Personal information
- Full name: Joseph Robinson Nicholson
- Date of birth: 4 June 1898
- Place of birth: Ryhope, England
- Date of death: 1974 (aged 75–76)
- Place of death: Durham, England
- Height: 6 ft 0 in (1.83 m)
- Positions: Wing-half; centre-forward;

Senior career*
- Years: Team / Apps / (Gls)
- 1919–1924: Clapton Orient / 147 / (4)
- 1924–1926: Cardiff City / 47 / (12)
- 1926–1927: Aston Villa / 1 / (0)

= Joe Nicholson =

English footballer

Joseph Robinson Nicholson (born 4 June 1898 in Ryhope, died 1974) was an English professional footballer. He is most famous for playing for Cardiff City in the 1925 FA Cup Final.

==Career==

After playing for local sides in his hometown of Ryhope, Nicholson began his Football League career in 1919 when he joined Clapton Orient, where he went on to play in nearly 150 games for the club.
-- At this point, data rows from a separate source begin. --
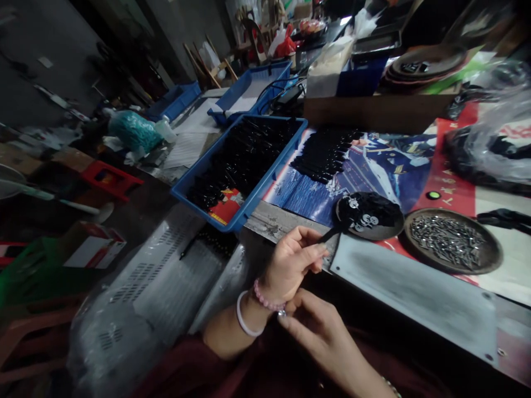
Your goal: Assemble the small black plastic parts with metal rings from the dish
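My left hand [290,264] is closed on a thin black part [332,232] whose tip points toward a round dish of black pieces and small silver washers [369,215]. A white bangle and a pink bead bracelet circle that wrist. My right hand [323,331] lies just below it, fingers touching the bead bracelet at the left wrist; it holds nothing that I can see.
A round dish of small metal screws [452,240] sits to the right. A blue tray of black parts [244,160] stands at the table's left end, a pile of black parts [323,155] beside it. A grey plate [415,287] lies along the front edge. Plastic bags at right.
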Demonstrator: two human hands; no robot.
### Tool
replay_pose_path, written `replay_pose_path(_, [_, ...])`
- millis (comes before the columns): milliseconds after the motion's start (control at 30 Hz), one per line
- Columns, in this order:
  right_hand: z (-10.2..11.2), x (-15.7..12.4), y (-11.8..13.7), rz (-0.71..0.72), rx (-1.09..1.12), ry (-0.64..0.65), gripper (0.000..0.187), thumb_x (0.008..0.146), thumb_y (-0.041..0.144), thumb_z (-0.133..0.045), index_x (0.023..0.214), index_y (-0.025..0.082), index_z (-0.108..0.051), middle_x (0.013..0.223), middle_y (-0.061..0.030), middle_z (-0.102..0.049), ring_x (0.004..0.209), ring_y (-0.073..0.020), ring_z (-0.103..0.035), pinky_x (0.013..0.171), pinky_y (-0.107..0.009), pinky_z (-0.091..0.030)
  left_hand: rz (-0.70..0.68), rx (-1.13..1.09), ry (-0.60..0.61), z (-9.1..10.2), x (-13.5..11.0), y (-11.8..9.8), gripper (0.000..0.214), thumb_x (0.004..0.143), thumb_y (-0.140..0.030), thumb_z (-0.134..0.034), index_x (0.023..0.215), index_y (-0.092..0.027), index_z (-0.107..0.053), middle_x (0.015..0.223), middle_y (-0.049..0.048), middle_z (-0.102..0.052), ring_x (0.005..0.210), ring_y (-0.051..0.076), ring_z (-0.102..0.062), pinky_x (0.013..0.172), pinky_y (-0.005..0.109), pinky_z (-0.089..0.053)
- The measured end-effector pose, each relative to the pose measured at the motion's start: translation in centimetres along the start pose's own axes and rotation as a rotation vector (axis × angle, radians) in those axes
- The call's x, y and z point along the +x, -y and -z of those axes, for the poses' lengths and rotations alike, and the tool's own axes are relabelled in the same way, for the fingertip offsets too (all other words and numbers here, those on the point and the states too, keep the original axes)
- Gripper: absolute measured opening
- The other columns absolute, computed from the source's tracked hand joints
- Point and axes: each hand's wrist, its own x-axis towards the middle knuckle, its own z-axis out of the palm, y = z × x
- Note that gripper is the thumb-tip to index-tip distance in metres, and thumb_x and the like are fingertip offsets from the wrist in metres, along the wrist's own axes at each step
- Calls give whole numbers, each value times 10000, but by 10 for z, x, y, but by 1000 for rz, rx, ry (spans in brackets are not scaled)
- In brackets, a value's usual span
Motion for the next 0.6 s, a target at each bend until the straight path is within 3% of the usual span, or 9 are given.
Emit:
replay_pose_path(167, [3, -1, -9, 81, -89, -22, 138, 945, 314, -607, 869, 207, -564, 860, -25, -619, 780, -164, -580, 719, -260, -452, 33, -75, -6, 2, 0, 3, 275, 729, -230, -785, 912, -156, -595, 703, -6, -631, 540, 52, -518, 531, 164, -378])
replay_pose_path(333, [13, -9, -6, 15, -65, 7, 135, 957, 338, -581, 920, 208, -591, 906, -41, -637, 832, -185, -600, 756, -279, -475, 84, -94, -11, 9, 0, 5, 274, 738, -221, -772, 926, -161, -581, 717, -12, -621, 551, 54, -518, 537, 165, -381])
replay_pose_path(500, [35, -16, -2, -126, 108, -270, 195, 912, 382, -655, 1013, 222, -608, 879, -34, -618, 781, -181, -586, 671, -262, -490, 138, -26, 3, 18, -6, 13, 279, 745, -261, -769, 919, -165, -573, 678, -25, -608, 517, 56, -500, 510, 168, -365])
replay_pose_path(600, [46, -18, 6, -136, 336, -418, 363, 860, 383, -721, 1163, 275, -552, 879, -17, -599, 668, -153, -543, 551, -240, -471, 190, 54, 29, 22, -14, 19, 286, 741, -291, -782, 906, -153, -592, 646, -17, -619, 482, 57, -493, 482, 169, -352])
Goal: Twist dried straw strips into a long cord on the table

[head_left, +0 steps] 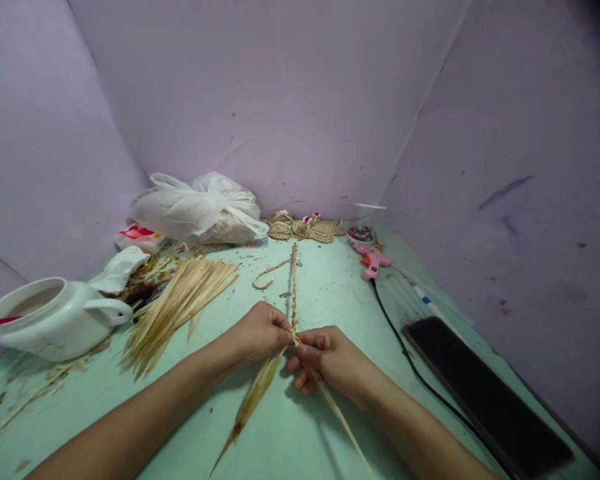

In 1924, Nicholson joined Cardiff City, competing with Harry Wake for the right-half position before being moved to centre-forward, in place of the injured Len Davies, and his performances in attack helped the club reach the 1925 FA Cup Final, Nicholson scoring against Blackburn Rovers in the semi-final.

At the end of the following season, Nicholson left Cardiff in a swap deal to sign for Aston Villa which saw George Blackburn move to Ninian Park in return. However his spell at Aston Villa was cut short due to injury and he moved into non-league football.